Many Liberians immigrated to Georgia in the 1990s to seek refuge from the civil war there. Others have come during the recent time of peace to join their families and earn money in a more stable economy.
Liberia was founded by freed American slaves, many from Tennessee and Georgia. "There is a very strong link between the Southeast and the Republic of Liberia," says Cynthia Lynn Blandford, the Liberian consul general in Atlanta.
But Mulbah thinks Liberians come to Georgia for a simpler reason: the weather.
"Most people who come here are young people," he says. "They aren't thinking about the history of the freed slaves. But when we come from Africa, many Liberians find Georgia is a very suitable climate with the heat and humidity."
Fabunde Mamey, a sophomore at Mercer University in Macon, Ga., agrees.
"It's hot and humid, and sometimes when I am driving with the trees and the grass, I am reminded of Liberia," he says. "I feel like I am back home."
Lawrenceville and Clarkston, two suburbs where Liberians tend to congregate, have diverse immigrant populations and are appealing to young families.
"You can own a home and have your kids in good schools," says Dede D'Almeida, 32, a student and event planner whose parents moved from Liberia before she was born. "You see a lot of prosperous and upwardly mobile African-American families in the suburbs, and that attracts Liberians."
Blandford, the consul general, spends a lot of her time trying to strengthen the ties between Georgia and Liberia, with good results.
The future Joseph N. Boakai Liberian Community and Cultural Center, named for Liberia's vice president, is supported by the Coca-Cola Foundation, the Carter Center and Home Depot, all Atlanta-based. In June, Atlanta played host to the Liberian Music Awards.
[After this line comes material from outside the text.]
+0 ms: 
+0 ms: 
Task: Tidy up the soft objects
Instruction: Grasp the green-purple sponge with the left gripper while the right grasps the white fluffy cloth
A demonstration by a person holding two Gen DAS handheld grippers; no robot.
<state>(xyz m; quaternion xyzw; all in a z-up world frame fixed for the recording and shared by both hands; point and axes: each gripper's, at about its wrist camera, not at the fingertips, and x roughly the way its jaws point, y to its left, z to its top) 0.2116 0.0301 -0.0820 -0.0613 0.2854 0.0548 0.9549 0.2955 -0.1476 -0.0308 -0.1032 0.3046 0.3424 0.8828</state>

Blandford is also working with more than 20 colleges and universities to establish the University Consortium for Liberia. The goal is to increase scholarship opportunities and student visas for Liberian students hoping to go to school in Georgia.
There's a long history of Liberians coming to Georgia to study. Indeed, the grandson of Liberia's president, Ellen Johnson Sirleaf, is a student at Morehouse University.
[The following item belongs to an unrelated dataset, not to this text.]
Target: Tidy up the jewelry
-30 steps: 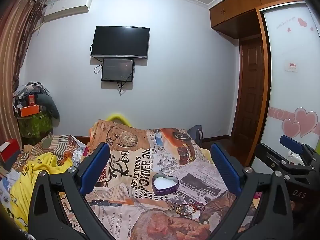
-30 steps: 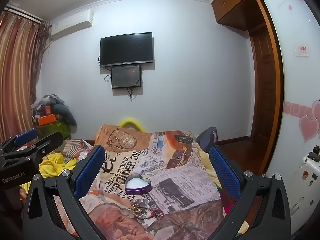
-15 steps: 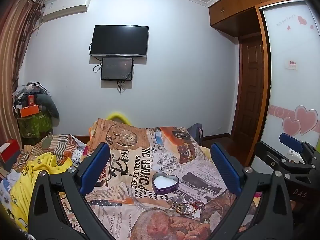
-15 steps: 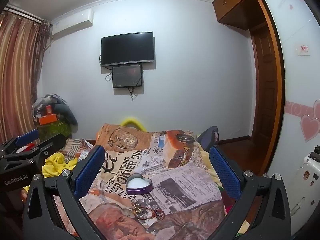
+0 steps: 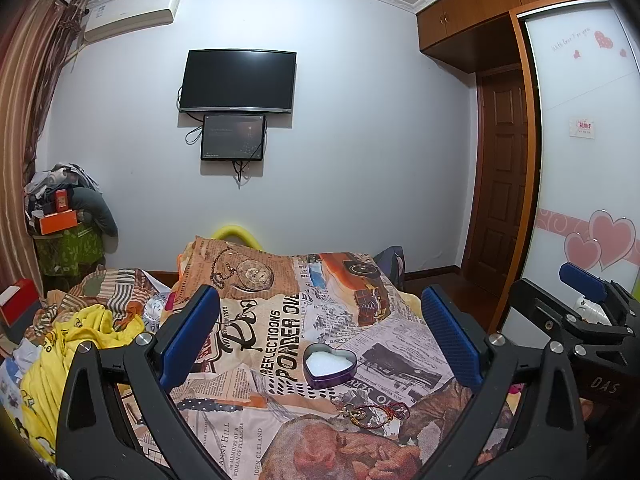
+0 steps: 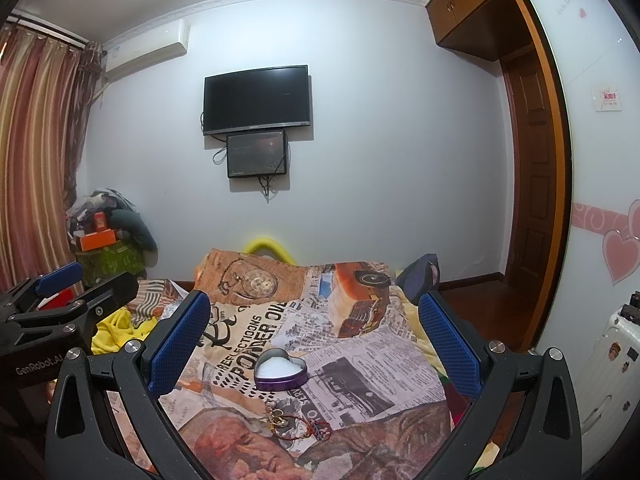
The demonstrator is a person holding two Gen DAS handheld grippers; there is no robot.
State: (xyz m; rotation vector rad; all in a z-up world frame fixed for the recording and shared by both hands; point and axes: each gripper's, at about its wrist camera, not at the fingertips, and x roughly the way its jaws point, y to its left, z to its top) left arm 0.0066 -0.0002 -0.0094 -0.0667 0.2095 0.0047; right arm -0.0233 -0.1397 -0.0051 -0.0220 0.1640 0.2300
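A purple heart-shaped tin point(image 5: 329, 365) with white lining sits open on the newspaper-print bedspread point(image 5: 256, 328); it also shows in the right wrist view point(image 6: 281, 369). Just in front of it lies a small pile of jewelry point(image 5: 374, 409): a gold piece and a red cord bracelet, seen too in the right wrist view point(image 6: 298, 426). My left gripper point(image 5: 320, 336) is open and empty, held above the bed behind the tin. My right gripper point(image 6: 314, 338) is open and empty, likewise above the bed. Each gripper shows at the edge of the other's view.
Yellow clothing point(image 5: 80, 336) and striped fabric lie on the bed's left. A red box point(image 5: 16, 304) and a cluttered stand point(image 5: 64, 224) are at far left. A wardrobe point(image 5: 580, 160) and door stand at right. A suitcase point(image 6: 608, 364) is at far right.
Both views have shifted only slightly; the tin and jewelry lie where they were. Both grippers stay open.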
But as much as they embrace Georgia, many Liberians long for home. Mina Bestman moved to Georgia from Liberia almost 20 years ago. She owns Mina's Cuisine, a West African restaurant that caters to homesick Liberians.
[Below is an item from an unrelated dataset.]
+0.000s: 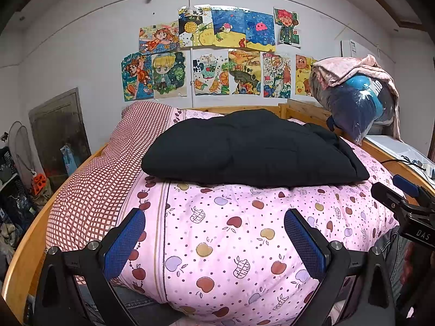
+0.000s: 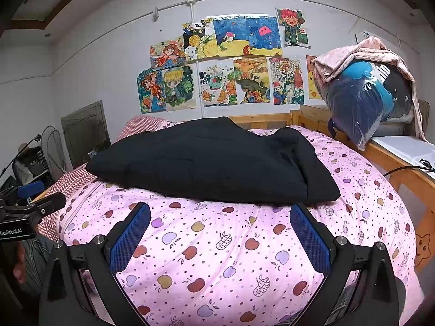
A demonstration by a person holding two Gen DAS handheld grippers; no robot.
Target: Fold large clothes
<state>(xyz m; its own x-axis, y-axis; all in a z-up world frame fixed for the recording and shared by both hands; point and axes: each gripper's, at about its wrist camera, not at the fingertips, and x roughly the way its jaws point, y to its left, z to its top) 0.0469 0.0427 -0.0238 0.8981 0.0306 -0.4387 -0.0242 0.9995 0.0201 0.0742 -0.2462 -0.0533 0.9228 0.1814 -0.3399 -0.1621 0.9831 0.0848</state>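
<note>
A large black garment (image 1: 250, 149) lies folded into a thick rectangle on the pink apple-print quilt (image 1: 231, 239); it also shows in the right wrist view as the black garment (image 2: 214, 163) on the quilt (image 2: 217, 244). My left gripper (image 1: 214, 241) hovers open over the quilt, short of the garment's near edge, with nothing between its blue pads (image 1: 125, 244). My right gripper (image 2: 220, 236) is open too, just in front of the garment's near right corner. Each gripper shows at the edge of the other's view: the right gripper (image 1: 402, 198), the left gripper (image 2: 35, 201).
A red checked quilt (image 1: 108, 174) lies along the left of the wooden bed frame (image 1: 24, 255). A plastic-wrapped bundle under a pink cloth (image 1: 359, 97) sits on the headboard at the right. Drawings cover the wall. Crates and clutter (image 1: 13, 190) stand at the left.
</note>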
"I opened the restaurant so we can gather and talk about back home," she says. "There's Chinese places and Jamaican places, and I wanted us to have our place, with our food and our community."
After 15 years of civil war, Bestman thought Liberia was getting back on its feet, and she felt hopeful for her country. Now, with the Ebola outbreak, she isn't so sure. Most airlines have stopped flights to the region. And the U.S. government has offered possible visa extensions to Liberians visiting or studying in the U.S.
"If I could, I would pack up and go home tomorrow," Bestman says. "But here, I turn on my lights, I turn on my water, and I know I am safe. Once I can do that in Liberia, I will go home."